* _WHAT IS REQUIRED_:
Answer with a bare number: the count of lines in the data below that contain the word "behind".

==================================================

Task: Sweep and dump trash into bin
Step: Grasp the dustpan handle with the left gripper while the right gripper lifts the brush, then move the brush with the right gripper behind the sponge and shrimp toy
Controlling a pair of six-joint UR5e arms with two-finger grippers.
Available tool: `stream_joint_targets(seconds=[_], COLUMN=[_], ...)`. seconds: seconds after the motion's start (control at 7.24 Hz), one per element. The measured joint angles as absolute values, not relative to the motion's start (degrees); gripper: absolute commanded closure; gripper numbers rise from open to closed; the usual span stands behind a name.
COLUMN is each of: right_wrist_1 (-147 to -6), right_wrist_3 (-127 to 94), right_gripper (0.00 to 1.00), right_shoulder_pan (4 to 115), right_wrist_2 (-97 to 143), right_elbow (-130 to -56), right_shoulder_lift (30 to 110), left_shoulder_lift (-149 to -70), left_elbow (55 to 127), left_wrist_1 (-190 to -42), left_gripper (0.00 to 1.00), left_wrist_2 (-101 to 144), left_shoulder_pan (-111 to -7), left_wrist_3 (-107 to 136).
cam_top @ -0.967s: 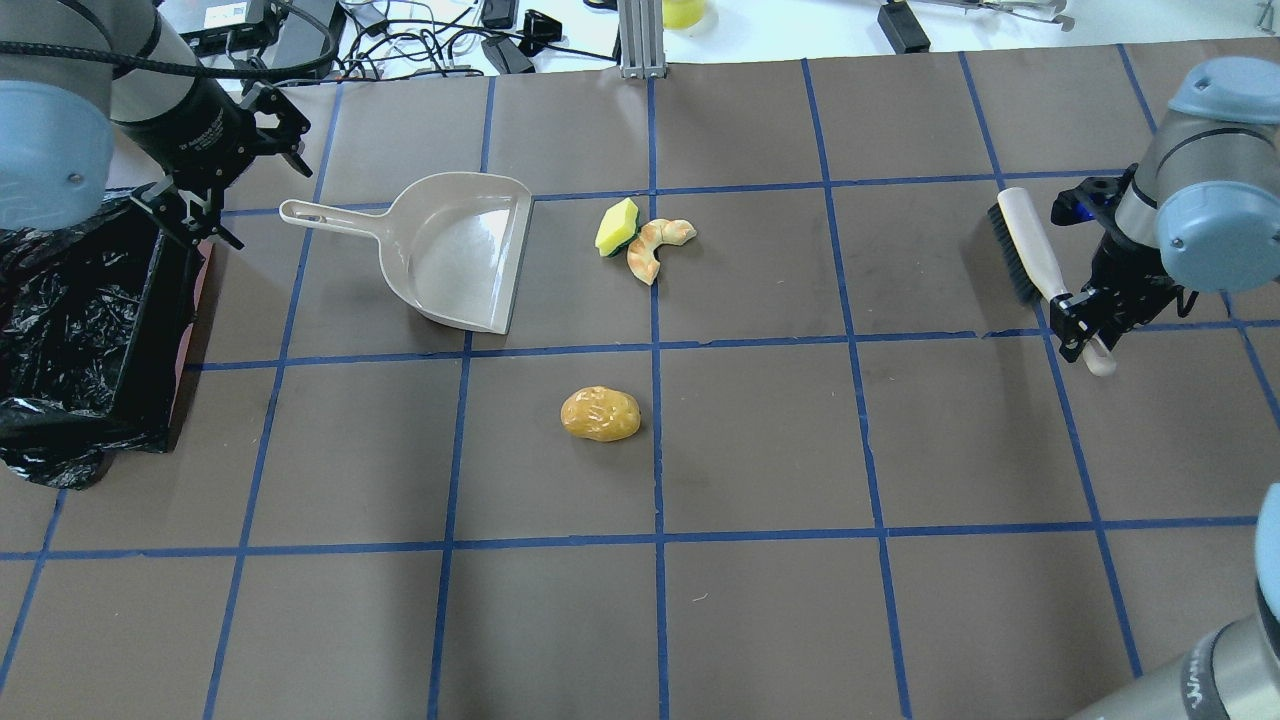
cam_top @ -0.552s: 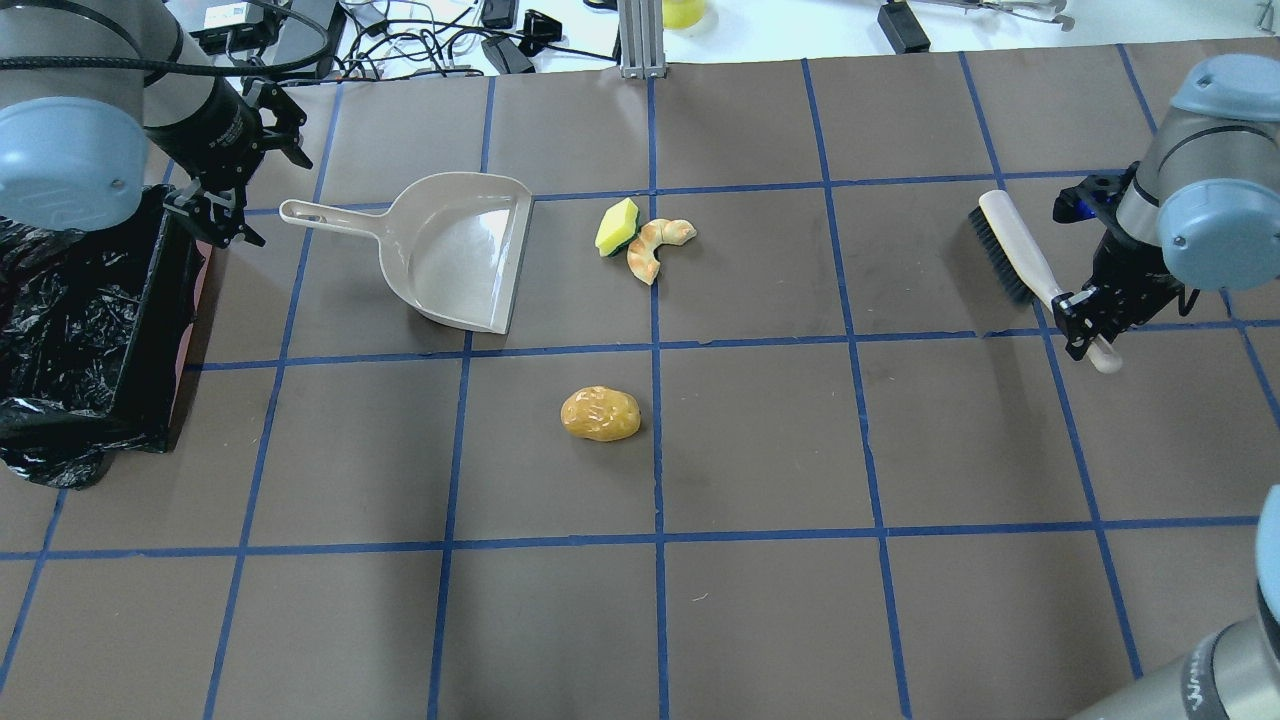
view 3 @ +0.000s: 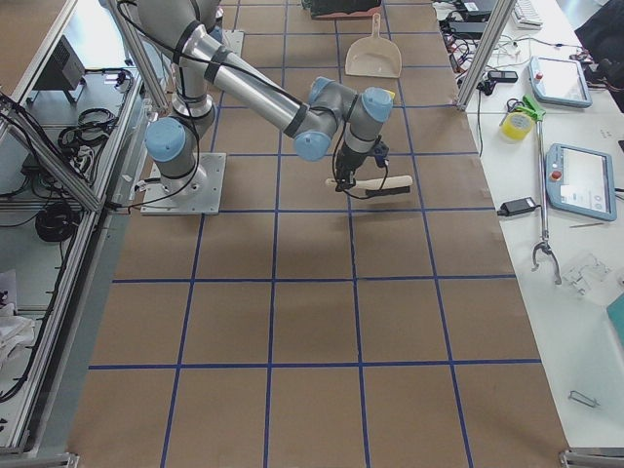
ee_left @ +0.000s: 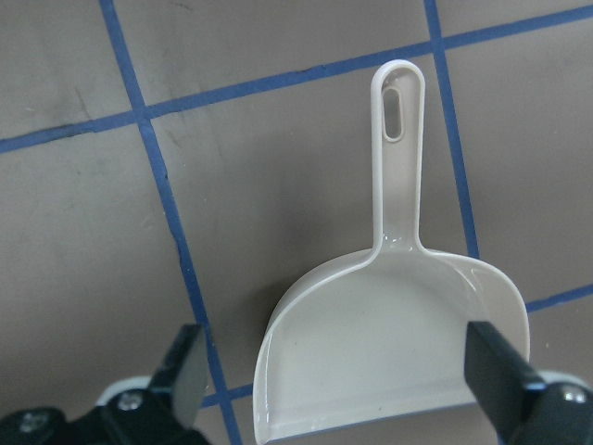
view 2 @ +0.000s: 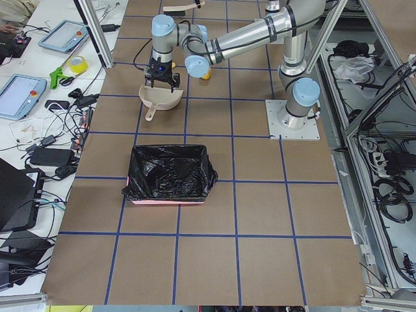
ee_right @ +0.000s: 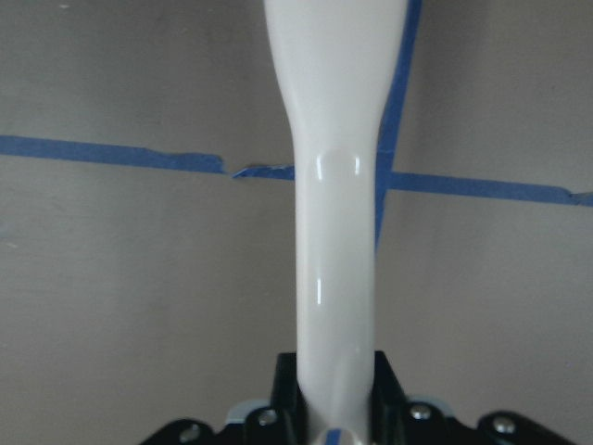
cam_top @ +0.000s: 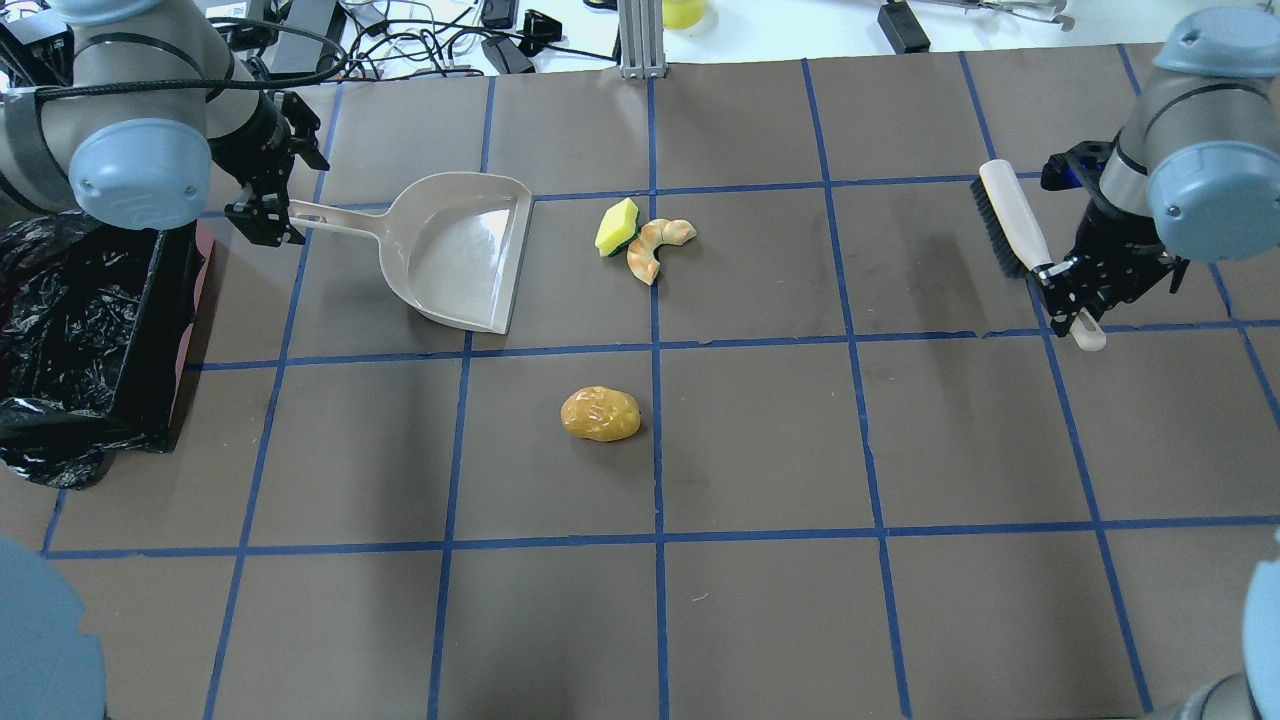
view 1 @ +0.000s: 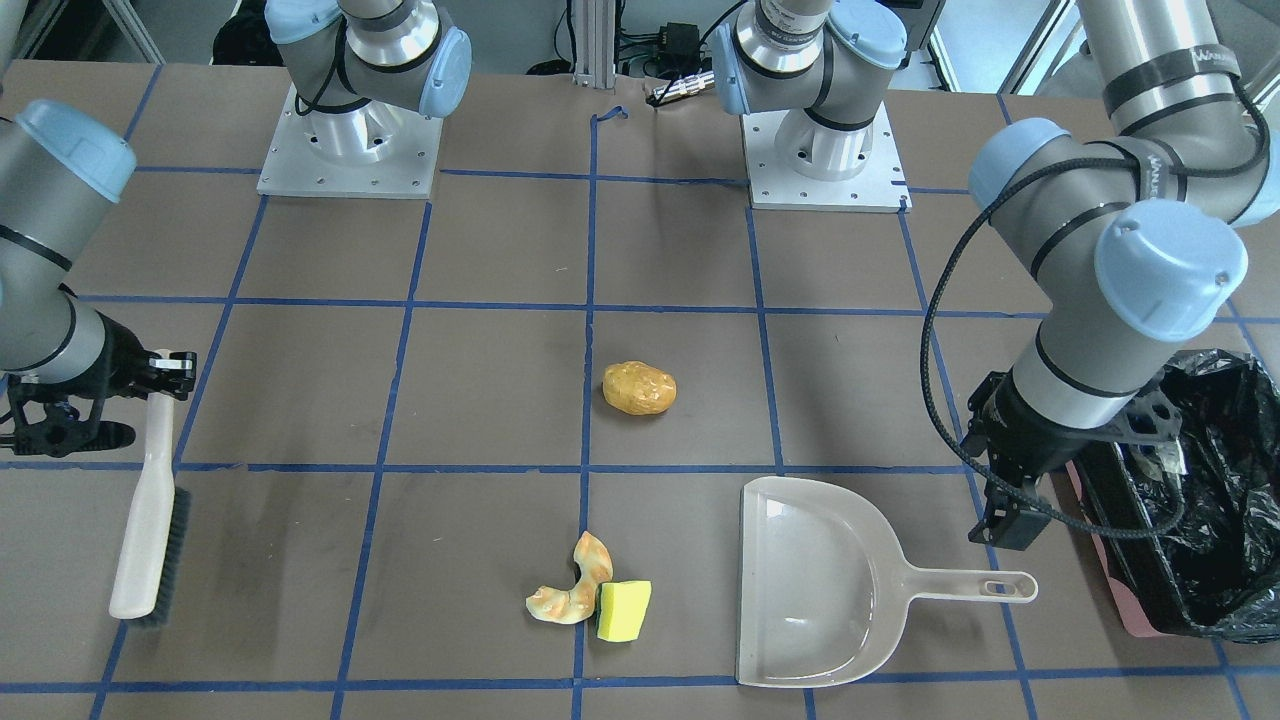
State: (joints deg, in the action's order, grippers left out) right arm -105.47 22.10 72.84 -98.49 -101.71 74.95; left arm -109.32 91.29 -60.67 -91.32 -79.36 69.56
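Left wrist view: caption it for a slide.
Open left gripper frames the empty beige dustpan, handle pointing away from the camera.

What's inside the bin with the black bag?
Only the crinkled black bag shows inside the bin; its folds hide the bottom. The potato piece, croissant piece and sponge all lie on the table.

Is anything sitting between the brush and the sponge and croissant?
Nothing visible does. Only open mat lies between the brush, held by the right gripper, and the croissant and sponge; the dustpan lies on their far side.
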Motion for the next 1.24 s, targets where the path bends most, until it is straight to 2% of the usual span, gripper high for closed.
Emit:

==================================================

* _SOLUTION BELOW_:
2